Self-medication to a degree may be a choice to escape harmful psychological circumstances; the decision is a mark of absence in healthy coping strategies to help address feelings causing conflict, or the inability to remove one’s self from a harmful environment. Consider a teenager who is being sexually abused but is afraid to come forth. The common refutation against this is something along the lines of “I never used a drug because I was under psychological stress.”
This is a fallacy of shoulds and completely ignores the genetic factors of addiction. But for our immediate instance, substance abuse is not a disease- but the precursor to one. Some people who abuse addictive drugs will not experience a true substance use disorder, but with continued use and the eventual development of tolerance, they walk a fine line.
Addiction Is a Disease
Don’t take my word for it. Take a moment to watch this short video on the biological factors of addiction and the influence unfulfilling environments have in the development of the disorder.
As you can see, addiction has measurable effects on both the body and mind. After physical dependency is established- perhaps in 21 days (it varies from person to person based on natural susceptibility) substance abuse is no longer a “choice,” but a physical compulsory necessity to function normally.

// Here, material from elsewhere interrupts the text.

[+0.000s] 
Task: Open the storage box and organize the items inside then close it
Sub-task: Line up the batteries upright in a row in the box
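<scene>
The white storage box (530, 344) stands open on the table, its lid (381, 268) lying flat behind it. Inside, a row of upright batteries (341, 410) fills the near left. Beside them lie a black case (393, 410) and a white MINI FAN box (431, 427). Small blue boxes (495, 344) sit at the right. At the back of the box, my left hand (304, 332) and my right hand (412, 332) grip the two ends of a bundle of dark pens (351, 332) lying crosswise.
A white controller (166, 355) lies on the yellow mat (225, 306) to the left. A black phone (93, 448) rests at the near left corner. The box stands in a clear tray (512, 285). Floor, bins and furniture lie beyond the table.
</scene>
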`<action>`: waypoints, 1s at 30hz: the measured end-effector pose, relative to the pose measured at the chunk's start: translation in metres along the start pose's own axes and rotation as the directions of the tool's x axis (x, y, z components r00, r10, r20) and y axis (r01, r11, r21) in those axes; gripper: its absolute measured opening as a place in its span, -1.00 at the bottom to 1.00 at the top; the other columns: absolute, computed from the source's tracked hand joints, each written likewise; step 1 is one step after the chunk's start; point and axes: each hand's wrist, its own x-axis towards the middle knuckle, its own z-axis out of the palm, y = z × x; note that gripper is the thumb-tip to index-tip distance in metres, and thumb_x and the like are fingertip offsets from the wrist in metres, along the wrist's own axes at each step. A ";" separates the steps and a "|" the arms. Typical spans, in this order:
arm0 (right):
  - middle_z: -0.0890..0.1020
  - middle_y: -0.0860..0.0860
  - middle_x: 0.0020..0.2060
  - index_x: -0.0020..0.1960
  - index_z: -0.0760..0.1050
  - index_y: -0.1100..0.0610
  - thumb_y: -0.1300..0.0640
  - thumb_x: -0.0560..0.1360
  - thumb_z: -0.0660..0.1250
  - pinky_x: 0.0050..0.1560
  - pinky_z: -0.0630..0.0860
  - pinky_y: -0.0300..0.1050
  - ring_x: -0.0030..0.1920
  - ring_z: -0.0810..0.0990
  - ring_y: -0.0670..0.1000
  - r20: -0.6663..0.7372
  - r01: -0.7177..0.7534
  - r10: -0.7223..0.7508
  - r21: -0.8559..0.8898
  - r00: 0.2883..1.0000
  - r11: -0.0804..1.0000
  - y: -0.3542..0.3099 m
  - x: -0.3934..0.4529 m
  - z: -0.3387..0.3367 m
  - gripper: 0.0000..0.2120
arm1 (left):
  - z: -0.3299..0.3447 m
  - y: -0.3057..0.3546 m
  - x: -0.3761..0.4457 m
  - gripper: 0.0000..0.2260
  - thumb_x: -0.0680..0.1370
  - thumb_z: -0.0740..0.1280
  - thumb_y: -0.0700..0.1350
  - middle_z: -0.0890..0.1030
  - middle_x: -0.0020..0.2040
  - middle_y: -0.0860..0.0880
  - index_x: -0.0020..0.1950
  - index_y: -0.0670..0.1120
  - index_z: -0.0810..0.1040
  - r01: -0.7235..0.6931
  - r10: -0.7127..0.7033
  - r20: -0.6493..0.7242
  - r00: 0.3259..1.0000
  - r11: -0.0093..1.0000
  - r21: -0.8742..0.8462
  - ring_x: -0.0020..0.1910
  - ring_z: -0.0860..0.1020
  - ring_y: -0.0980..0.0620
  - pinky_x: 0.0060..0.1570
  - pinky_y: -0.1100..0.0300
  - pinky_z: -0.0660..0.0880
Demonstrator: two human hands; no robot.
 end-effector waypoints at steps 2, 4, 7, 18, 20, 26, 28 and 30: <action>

Self medication then transmutes into a need as tangible as food or sleep. In fact, without the presence of one’s substance of addiction, these simple everyday tasks become labored or impossible. Chronic substance abusers are often malnourished. The genetic nature of the disease is similar to inheriting high cholesterol levels. Without a conscious awareness of one’s susceptibility for high cholesterol, the consumption of fatty foods will aggravate this inherited condition. The same is true for initial substance abuse and resulting addiction.
Addiction Is Treatable
Akin to any other disease, managing addiction and helping those afflicted by the disorder is 100% attainable. However, the cultural stigma of substance use disorders in the United States often bar people from getting the treatment they need. Only one in ten addicts will get treatment for the disorder. Many succumb to fatal overdoses bereft medical and psychological treatment. Just as someone with unmanaged chronic depression may commit suicide.
Substance Use Disorders Are Spurred by Pharmacology
Pharmacology instruments an egregious role in wantonly prescribing the population potent opiates they often do not need. In the event patients do require pain management, patients aren’t given the full rundown of medications they’re being described– and conversations of eventually tapering, off opiates and supplementing treatment with alternative pain management (complementary treatment, natural remedies, etc. ) are entirely absent.
Absent the pursuit of finding alternatives- or complementary treatment- to help manage pain is irresponsible to one’s long term health. I say this because in thousands of instances patients prescribed addictive substances develop substance use disorders and may eventually pursue illicit opiate derived drugs- like heroin.
Minimizing contact with addictive drugs, or allowing the body to self correct as much as possible with the assistance of alternate treatment and physical therapy may cut the dangers of developing substance use disorders considerably. We must always rail against any means that would limit our intellectual and physical ability to fulfill our ultimate life pursuits.
Consequently, there’s a booming population of medical workers who are heavily addicted to the opiates available to them because of their profession.
I vehemently believe people turn to substances when there is a lack of mental and intellectual stimulation (especially if it is confined internally without a mode of expression). The pursuit of self-actualization is absolutely necessary for successful recovery; I would argue the pursuit for one’s life purpose is the best prevention method we have that is virtually untapped.
Rat Park demonstrates this effortlessly.